Cada sala de julgamento é um palco
Os jurados, no Tribunal do Júri, observam o tempo todo o desempenho do advogado e do promotor. Ambos são personagens que interpretam um papel, mesmo quando não estão dizendo nada. “Essa audiência [o corpo de jurados] observa você desde o momento que tomam seu assento, antes mesmo de você dizer qualquer coisa. Afinal, eles não têm nada para fazer. Não podem checar seus smartphones, não podem conversar com os colegas e nem se levantar do banco. Seu único entretenimento é você”, ela diz.
Assim, os jurados vão notar tudo o que as pessoas no “palco” (advogado, promotor, escrivão, réu etc.) fazem e começam a tirar algumas conclusões sobre elas. Geralmente, esses personagens acham que, se mantiverem uma expressão neutra, será o suficiente. Mas é preciso tomar cuidado com isso. A expressão neutra de uma pessoa pode sugerir mau humor, irritação, preocupação etc.

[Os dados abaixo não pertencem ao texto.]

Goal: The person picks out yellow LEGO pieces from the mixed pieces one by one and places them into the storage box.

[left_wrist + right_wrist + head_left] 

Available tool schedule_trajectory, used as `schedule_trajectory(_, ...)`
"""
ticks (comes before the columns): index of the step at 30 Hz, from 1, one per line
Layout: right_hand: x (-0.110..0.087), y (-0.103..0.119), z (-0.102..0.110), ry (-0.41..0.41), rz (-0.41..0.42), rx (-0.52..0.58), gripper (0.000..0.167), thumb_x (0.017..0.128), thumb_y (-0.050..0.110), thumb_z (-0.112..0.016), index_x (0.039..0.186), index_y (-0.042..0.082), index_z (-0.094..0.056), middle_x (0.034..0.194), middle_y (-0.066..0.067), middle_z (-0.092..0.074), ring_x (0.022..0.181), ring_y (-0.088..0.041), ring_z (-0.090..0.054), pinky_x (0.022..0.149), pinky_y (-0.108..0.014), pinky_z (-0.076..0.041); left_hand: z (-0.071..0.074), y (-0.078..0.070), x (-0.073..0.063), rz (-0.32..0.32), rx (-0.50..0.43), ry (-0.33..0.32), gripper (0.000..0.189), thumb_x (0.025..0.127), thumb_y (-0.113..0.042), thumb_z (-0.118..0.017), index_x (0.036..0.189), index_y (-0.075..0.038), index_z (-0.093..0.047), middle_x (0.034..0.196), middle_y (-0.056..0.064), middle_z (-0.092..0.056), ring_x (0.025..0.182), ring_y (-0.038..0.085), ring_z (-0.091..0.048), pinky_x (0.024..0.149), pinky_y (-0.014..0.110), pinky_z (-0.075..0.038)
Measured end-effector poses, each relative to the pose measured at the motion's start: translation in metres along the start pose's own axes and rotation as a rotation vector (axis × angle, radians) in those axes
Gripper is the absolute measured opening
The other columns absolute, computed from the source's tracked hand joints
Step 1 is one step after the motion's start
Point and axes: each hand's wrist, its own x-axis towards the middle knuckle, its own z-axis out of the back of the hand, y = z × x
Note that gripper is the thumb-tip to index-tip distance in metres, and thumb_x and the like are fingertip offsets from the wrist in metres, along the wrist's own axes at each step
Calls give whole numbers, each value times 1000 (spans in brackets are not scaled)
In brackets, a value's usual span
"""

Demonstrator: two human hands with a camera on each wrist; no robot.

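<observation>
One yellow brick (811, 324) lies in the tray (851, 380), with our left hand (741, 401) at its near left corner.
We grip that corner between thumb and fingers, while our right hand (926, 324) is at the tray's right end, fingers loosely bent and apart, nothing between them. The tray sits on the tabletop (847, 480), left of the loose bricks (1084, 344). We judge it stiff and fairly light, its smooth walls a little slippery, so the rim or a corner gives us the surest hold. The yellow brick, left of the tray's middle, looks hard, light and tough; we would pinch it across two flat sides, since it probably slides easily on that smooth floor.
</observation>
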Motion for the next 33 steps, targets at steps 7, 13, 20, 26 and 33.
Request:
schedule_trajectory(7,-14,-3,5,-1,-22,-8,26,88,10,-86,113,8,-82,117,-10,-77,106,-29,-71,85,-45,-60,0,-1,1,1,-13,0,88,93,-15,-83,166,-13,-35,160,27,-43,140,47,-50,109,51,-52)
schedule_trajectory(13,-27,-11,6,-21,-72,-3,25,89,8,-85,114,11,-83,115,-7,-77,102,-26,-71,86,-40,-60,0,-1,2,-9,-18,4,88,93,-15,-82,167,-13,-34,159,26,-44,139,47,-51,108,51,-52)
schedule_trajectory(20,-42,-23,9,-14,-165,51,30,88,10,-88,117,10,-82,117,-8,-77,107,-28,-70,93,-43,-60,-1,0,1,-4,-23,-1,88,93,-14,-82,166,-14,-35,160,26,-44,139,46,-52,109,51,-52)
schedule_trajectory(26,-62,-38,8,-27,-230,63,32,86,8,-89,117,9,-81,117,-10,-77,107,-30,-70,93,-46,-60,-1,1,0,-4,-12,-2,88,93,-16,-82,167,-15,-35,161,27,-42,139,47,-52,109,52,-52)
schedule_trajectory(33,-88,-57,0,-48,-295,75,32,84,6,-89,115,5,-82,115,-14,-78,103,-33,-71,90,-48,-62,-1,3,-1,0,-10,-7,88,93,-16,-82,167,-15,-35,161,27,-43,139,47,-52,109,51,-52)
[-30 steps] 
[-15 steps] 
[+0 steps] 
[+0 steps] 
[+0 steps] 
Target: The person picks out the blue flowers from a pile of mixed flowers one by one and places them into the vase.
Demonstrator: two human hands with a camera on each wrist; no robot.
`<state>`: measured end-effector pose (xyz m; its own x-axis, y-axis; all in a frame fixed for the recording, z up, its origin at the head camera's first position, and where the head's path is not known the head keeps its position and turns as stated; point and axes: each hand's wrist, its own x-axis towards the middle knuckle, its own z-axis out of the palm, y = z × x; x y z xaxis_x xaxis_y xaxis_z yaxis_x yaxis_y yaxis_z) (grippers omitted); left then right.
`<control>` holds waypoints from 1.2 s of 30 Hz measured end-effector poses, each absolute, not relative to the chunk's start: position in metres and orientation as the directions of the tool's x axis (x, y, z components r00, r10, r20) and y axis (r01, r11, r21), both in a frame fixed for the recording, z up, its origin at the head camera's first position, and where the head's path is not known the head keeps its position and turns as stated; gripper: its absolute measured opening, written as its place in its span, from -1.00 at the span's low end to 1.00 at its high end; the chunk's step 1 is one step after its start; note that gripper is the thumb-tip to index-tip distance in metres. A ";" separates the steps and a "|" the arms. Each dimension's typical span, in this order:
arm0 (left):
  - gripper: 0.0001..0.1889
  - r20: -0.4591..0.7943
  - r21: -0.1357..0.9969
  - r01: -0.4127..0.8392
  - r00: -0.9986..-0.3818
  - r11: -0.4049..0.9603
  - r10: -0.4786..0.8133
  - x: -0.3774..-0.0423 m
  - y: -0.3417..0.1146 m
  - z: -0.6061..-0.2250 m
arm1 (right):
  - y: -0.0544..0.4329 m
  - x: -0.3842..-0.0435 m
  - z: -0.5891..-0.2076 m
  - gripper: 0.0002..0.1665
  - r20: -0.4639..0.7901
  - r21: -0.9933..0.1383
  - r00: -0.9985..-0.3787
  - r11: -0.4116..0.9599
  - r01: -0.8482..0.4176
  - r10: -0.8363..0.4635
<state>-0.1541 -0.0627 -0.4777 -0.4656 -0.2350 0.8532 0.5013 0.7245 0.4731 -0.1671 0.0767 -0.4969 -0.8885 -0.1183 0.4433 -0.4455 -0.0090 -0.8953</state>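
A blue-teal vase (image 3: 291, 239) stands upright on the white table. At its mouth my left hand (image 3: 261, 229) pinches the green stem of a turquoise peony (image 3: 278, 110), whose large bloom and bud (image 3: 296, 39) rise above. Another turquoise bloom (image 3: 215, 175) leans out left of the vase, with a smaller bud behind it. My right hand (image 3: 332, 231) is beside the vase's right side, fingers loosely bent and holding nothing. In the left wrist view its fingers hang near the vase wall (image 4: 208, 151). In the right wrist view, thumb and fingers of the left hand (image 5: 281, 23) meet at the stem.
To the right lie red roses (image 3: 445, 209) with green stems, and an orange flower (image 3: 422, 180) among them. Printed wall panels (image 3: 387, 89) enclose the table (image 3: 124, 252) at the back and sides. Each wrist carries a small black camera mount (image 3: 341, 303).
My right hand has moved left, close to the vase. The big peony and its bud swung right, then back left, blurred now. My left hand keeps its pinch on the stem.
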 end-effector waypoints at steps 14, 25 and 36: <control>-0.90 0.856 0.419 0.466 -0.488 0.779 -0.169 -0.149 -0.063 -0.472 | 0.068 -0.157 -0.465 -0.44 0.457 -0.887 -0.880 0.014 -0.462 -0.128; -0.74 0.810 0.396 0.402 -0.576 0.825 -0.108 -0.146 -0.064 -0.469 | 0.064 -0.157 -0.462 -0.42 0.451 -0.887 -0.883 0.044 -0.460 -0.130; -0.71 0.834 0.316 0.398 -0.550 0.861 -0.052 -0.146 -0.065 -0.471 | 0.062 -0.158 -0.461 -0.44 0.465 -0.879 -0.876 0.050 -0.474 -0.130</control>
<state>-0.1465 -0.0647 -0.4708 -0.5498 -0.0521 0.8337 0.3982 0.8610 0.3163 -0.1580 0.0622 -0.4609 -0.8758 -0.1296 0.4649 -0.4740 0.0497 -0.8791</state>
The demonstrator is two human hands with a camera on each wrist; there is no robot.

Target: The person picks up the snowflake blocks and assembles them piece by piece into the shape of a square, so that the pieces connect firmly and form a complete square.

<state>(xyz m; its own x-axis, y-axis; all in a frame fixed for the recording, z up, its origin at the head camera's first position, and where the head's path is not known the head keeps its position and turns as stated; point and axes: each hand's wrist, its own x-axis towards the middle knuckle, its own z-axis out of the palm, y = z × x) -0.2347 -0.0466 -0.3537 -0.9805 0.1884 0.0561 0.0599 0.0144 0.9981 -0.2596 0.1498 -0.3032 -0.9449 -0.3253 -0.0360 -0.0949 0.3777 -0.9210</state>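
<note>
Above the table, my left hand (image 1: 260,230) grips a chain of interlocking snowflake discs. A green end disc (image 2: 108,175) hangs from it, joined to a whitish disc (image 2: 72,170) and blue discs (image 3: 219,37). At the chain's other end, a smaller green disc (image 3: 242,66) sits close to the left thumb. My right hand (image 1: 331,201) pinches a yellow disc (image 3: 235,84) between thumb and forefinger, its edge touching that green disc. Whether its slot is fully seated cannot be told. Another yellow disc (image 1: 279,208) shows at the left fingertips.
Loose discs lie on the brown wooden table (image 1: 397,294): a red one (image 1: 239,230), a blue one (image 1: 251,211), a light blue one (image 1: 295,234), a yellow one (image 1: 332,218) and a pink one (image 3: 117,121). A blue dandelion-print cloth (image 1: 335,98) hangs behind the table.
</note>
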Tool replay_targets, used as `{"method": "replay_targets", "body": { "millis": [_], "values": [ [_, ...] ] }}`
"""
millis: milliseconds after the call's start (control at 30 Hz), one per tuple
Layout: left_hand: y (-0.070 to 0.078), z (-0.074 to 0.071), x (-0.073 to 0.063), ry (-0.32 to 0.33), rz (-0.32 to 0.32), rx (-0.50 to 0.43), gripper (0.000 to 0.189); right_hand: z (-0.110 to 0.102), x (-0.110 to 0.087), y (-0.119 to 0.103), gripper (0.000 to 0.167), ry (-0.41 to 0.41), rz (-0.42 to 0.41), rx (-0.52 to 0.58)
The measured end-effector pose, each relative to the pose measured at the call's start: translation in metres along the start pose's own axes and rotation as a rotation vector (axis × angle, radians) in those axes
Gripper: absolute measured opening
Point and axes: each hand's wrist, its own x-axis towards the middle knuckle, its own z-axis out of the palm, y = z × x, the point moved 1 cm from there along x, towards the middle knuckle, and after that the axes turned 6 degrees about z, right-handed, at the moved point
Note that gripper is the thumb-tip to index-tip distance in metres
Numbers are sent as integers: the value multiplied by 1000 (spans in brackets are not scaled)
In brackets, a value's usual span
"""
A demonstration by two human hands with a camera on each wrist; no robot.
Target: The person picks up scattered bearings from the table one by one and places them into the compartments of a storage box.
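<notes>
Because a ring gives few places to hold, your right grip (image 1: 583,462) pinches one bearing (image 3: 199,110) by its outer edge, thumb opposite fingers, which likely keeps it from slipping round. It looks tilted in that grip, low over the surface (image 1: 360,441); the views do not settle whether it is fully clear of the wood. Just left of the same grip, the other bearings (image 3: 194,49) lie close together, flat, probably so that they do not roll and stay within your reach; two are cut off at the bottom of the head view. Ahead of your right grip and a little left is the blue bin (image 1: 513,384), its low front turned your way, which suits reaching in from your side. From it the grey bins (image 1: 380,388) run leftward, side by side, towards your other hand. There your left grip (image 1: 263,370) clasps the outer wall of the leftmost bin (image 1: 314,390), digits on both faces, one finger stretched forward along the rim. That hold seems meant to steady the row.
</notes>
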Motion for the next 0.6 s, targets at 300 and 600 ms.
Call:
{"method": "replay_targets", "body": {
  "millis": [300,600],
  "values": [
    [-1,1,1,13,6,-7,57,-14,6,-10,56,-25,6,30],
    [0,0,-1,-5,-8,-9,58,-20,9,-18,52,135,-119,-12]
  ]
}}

Muitas vezes, é preciso um certo treino para se chegar a uma expressão facial apropriada — uma coisa que se pode fazer, por exemplo, diante de um espelho. A expressão apropriada, no caso, é a da personagem digna de confiança, tranquila e amigável. “Se os jurados acharem que você é uma pessoa desagradável, terão dificuldades em confiar em você”, diz Allison Leotta.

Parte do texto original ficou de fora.